The 2011 census said there were about 63,000 people who identified as “Gypsy, Traveller and Irish Traveller”. But this figure is likely to be an underestimation, not least because Roma was only added to census questions in 2021. These communities are recognised as “distinct ethnic minority groups in law… with a shared history, culture and language stretching back over hundreds of years”. As such, they’re protected under the Equality Act.
But it’s increasingly obvious that there’s a thinly veiled racist attack on GRT people contained in the PCSCB.
New Travellers
There’s also another community of “New Travellers” who are ‘cultural’ rather than ‘ethnic’ travellers.
However, all these groups suffer from racism and discrimination. As FFT explains:
Members of the Gypsy and Traveller communities can often face harassment and discrimination on a daily basis as a result of negative stereotypes and deeply ingrained cultural prejudices.
In the 1980s, Margaret Thatcher’s right to buy policy led to a crisis in affordable housing, and many people took to the roads to live in vans and trucks. Today, lifestyle choices may lead some people to choose an itinerant lifestyle; but many New Travellers have been forced to live in vans, trucks or boats for economic reasons – to avoid homelessness as private rents continue to spiral.
New or old, this bill threatens all Travellers. And as lawyers point out:
It is also clear that marginalised and oppressed groups will remain at the sharp end of these increased police powers. Black, brown and racialised protesters are more likely to face police violence at protests and to be criminalised or penalised for their actions. This was evident from the police’s response to Black Lives Matter demonstrators last summer, with Black Protest Legal Support noting widespread police violence and intimidation, and Netpol concluding that the policing of these protests was institutionally racist.
The CJA on meth
The current waves of protests aiming to #KillTheBill echo those against the CJA in 1994.
The 1994 legislation also took aim at Travellers and activists – in particular hunt saboteurs and anti-road protesters. It created a new offence of “aggravated trespass” that criminalised people taking part in non-violent protest.

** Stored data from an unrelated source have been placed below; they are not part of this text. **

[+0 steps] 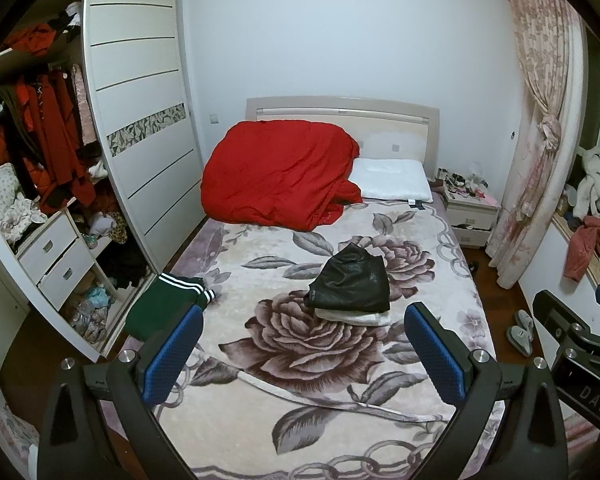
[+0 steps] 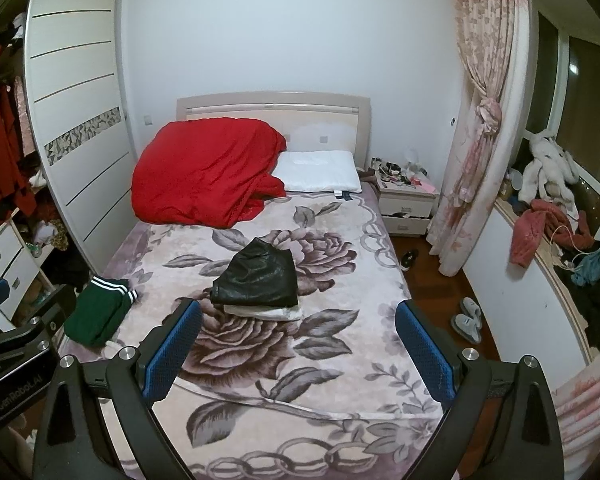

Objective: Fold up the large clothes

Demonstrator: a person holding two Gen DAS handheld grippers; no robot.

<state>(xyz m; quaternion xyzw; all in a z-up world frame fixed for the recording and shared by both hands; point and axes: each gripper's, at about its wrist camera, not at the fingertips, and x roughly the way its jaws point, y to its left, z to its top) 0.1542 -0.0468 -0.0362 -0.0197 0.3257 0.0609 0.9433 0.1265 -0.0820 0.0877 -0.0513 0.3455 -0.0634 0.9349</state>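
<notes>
A folded black leather garment point(image 1: 352, 280) point(image 2: 258, 276) lies on a folded white garment point(image 1: 356, 316) point(image 2: 264, 312) in the middle of the floral bed cover point(image 1: 300, 360) point(image 2: 300, 360). A green garment with white stripes point(image 1: 164, 304) point(image 2: 98, 312) lies at the bed's left edge. My left gripper point(image 1: 304, 356) is open and empty, held above the foot of the bed. My right gripper point(image 2: 298, 352) is open and empty beside it, and shows at the right edge of the left wrist view point(image 1: 580, 332).
A red quilt point(image 1: 276, 176) point(image 2: 208, 172) and white pillow point(image 1: 392, 180) point(image 2: 320, 172) lie by the headboard. An open wardrobe point(image 1: 60, 200) full of clothes stands left. A nightstand point(image 2: 408, 200), curtain point(image 2: 476, 120), slippers point(image 2: 468, 320) and a cluttered sill point(image 2: 548, 216) are right.
</notes>
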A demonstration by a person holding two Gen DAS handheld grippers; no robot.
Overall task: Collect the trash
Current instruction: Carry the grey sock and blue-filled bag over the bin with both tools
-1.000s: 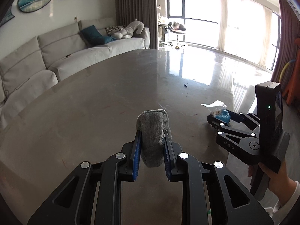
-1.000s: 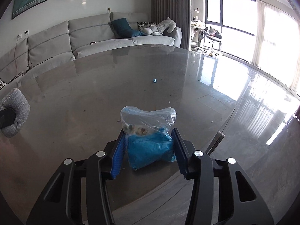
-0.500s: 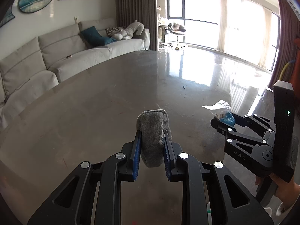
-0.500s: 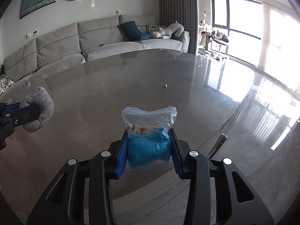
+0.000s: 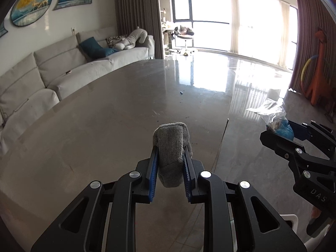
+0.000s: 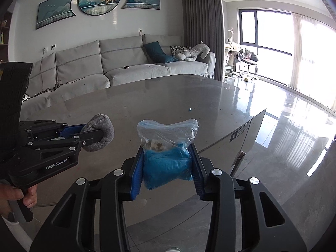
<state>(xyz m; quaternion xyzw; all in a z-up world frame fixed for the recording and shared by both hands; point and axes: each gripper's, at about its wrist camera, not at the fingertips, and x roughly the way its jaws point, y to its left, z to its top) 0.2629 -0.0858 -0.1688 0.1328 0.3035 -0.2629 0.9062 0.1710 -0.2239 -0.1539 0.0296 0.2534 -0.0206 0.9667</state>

This led to well-founded fears that the act of legitimate protest would be curtailed and criminalised. It also, famously, defined raves as “wholly or predominantly characterised by the emission of a succession of repetitive beats”. Simply gathering with 20 or more friends to dance became illegal. Fast forward to 2021 and Travellers now could face charges for one single vehicle. Meanwhile, Section 3 proposes to threaten even single people protesting.
Importantly, the shift from ‘aggravated’ to “intentional trespass” is hugely significant and could be used to shift trespass from a civil to a criminal offence. It carries longer sentences, fines, and pushes GRT communities even further into the ditch. And as we’ve seen in the violent police response to the current protests, this is a very different landscape to 1994. In Bristol, the police response seemed to imply that these new powers already exist.
#KillTheBill
The violent response from Bristol police to a peaceful protest (highlighting Section 4) on 23 March showed what we’re now up against. And this bill isn’t even law yet.
At the time of writing, people are planning demonstrations across the UK. Because it’s vital that we keep the pressure up, show solidarity with all GRT communities, and fight for our right to protest. The implications of this bill are too terrifying to ignore. Silence is violence.